Looking at the listing below, retype exactly the lines starting at the one containing "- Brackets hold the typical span" and ending at the one containing "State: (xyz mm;", both included, and nothing else.
(Material to process begins)
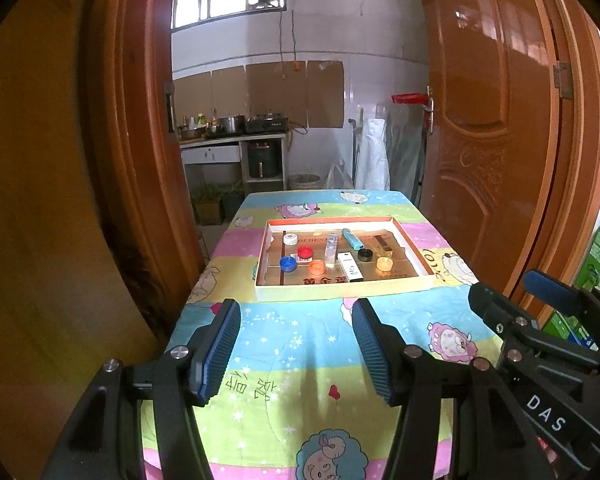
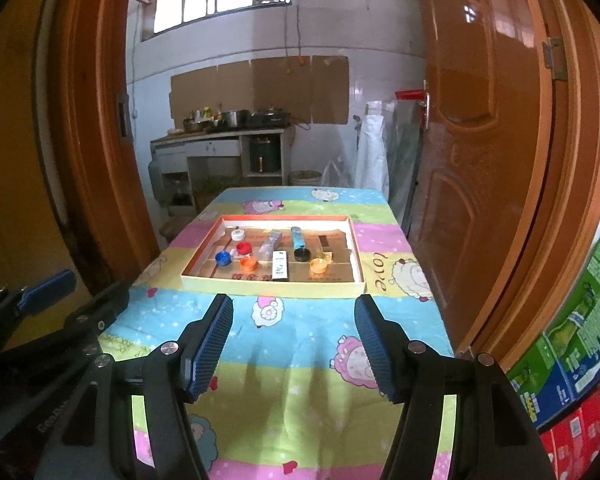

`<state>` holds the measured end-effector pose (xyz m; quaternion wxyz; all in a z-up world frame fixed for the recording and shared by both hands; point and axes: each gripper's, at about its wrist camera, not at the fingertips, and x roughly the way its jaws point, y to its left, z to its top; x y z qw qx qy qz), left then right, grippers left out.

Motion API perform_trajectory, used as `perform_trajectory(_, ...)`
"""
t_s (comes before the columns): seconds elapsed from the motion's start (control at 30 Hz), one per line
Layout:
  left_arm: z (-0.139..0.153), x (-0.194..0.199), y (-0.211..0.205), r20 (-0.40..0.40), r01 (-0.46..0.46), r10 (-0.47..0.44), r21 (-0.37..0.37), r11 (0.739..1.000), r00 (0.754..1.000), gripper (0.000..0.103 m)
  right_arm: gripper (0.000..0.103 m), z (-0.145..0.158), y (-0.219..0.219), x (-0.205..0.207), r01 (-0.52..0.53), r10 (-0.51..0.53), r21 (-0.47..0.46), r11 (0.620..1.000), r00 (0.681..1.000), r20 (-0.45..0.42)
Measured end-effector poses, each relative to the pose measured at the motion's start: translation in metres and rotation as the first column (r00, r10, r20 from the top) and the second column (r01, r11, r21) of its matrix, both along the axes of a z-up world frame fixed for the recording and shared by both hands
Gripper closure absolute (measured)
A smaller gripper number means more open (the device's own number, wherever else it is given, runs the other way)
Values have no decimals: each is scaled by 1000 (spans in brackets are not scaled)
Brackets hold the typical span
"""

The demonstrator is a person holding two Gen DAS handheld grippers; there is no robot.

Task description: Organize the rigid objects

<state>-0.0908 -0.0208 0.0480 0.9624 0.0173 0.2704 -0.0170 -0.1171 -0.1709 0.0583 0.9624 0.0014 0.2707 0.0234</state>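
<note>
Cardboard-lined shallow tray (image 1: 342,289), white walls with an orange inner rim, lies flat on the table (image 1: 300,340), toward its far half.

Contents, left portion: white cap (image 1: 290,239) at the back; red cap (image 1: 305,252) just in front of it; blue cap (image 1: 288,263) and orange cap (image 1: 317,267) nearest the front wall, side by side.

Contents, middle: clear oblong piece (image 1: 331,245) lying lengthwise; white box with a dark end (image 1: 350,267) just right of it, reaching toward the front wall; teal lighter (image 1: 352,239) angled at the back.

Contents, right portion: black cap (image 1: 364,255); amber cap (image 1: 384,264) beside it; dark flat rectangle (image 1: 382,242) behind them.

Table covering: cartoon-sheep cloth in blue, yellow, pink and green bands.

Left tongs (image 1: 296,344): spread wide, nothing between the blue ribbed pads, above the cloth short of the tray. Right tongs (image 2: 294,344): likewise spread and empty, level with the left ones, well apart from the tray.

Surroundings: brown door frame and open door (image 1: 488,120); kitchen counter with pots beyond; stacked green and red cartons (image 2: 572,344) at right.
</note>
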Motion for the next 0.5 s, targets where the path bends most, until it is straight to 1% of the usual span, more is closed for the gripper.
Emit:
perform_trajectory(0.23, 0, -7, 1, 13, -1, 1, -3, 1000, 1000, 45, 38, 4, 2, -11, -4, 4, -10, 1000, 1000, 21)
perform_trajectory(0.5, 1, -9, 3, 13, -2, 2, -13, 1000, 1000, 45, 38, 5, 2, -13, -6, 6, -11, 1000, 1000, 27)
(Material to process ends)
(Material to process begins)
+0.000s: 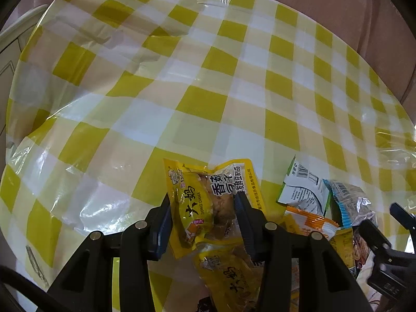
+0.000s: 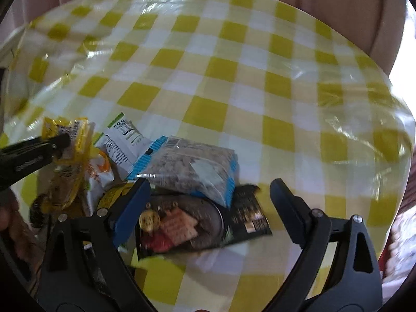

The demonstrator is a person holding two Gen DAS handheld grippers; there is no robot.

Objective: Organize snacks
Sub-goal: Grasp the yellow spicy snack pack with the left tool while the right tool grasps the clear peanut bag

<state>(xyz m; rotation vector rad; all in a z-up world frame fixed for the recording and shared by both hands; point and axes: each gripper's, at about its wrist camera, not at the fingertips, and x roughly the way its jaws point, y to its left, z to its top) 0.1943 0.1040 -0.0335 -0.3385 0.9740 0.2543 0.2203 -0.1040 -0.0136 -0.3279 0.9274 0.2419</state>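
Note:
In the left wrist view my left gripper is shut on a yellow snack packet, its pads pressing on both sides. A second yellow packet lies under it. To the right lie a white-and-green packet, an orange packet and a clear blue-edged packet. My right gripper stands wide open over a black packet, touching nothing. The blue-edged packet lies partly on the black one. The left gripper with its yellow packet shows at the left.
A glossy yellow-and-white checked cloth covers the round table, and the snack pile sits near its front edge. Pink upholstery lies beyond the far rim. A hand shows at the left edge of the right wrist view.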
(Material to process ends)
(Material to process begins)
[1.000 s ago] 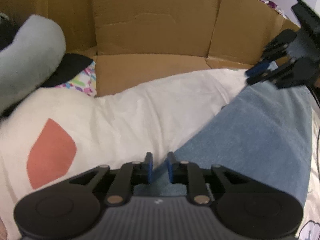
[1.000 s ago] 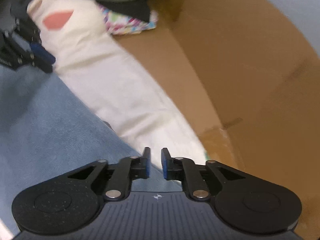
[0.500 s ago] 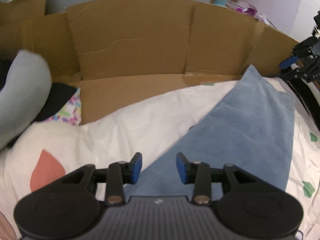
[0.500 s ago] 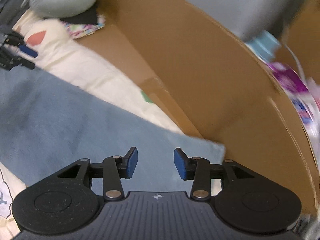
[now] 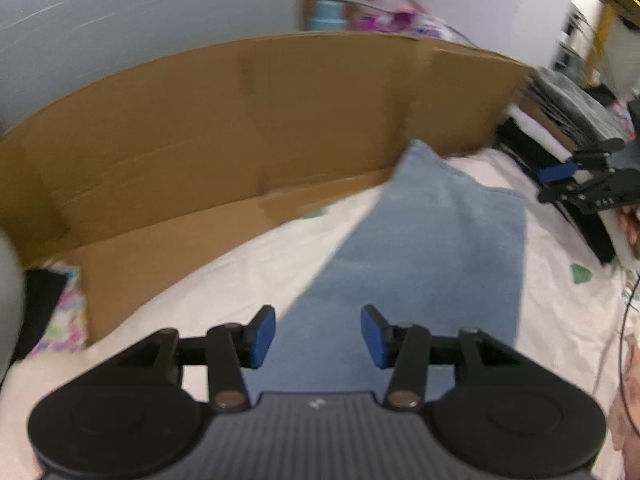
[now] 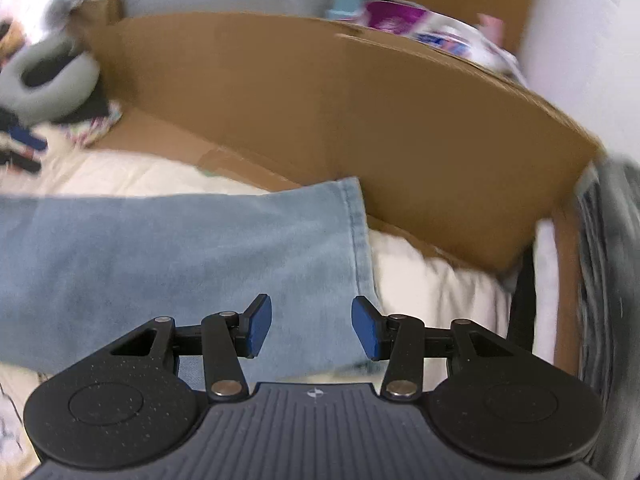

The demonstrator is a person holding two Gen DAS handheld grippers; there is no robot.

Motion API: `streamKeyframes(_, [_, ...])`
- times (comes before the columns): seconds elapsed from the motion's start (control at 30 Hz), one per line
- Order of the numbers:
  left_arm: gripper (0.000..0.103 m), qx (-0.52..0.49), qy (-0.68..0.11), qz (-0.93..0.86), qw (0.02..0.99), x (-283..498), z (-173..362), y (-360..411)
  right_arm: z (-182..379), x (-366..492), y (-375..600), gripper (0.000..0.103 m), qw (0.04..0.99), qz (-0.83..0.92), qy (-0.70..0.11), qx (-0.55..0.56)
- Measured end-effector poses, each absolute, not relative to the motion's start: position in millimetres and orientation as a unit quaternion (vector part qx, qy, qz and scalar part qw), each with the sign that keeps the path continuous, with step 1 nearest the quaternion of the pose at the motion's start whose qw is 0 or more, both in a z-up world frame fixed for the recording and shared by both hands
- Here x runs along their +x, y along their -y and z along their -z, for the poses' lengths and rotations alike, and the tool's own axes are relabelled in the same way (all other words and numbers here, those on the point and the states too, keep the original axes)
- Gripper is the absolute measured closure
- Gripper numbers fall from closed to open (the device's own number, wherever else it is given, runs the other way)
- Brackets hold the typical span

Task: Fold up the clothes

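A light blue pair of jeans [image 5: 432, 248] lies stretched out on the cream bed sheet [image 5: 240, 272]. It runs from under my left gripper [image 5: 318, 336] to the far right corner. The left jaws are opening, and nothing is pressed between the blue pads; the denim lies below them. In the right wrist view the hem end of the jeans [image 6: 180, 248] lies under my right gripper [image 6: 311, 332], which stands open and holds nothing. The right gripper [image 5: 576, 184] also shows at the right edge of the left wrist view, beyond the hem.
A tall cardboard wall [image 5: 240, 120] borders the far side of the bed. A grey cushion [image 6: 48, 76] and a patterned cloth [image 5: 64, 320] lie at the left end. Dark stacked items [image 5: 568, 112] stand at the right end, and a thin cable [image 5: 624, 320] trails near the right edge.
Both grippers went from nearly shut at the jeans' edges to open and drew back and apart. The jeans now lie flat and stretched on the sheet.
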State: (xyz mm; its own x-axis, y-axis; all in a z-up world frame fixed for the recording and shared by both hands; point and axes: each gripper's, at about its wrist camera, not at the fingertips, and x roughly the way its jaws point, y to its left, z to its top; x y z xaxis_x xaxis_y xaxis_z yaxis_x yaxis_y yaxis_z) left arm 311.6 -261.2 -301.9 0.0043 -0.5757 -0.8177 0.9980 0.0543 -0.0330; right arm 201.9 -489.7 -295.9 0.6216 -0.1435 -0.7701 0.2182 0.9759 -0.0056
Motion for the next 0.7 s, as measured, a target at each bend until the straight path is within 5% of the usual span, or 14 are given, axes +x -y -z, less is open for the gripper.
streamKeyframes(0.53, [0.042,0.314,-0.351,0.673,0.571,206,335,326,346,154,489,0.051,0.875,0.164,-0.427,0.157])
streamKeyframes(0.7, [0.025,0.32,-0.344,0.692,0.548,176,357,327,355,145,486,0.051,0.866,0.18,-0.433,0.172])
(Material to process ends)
- **Solution to the problem**
- Brackets hold the typical span

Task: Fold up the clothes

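A light blue pair of jeans [image 5: 432, 248] lies stretched out on the cream bed sheet [image 5: 240, 272]. It runs from under my left gripper [image 5: 318, 336] to the far right corner. The left jaws are opening, and nothing is pressed between the blue pads; the denim lies below them. In the right wrist view the hem end of the jeans [image 6: 180, 248] lies under my right gripper [image 6: 311, 332], which stands open and holds nothing. The right gripper [image 5: 576, 184] also shows at the right edge of the left wrist view, beyond the hem.
A tall cardboard wall [image 5: 240, 120] borders the far side of the bed. A grey cushion [image 6: 48, 76] and a patterned cloth [image 5: 64, 320] lie at the left end. Dark stacked items [image 5: 568, 112] stand at the right end, and a thin cable [image 5: 624, 320] trails near the right edge.
Both grippers went from nearly shut at the jeans' edges to open and drew back and apart. The jeans now lie flat and stretched on the sheet.
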State: (xyz mm; its own x-axis, y-axis; all in a z-up world frame fixed for the recording and shared by both hands; point and axes: each gripper's, at about its wrist camera, not at the fingertips, and x roughly the way its jaws point, y to its left, z to its top; x y z xaxis_x xaxis_y xaxis_z yaxis_x yaxis_y yaxis_z) left arm 311.6 -261.2 -301.9 0.0043 -0.5757 -0.8177 0.9980 0.0543 -0.0330; right arm 201.9 -489.7 -295.9 0.6216 -0.1435 -0.7701 0.2182 0.9759 -0.0056

No more output is required for the exercise.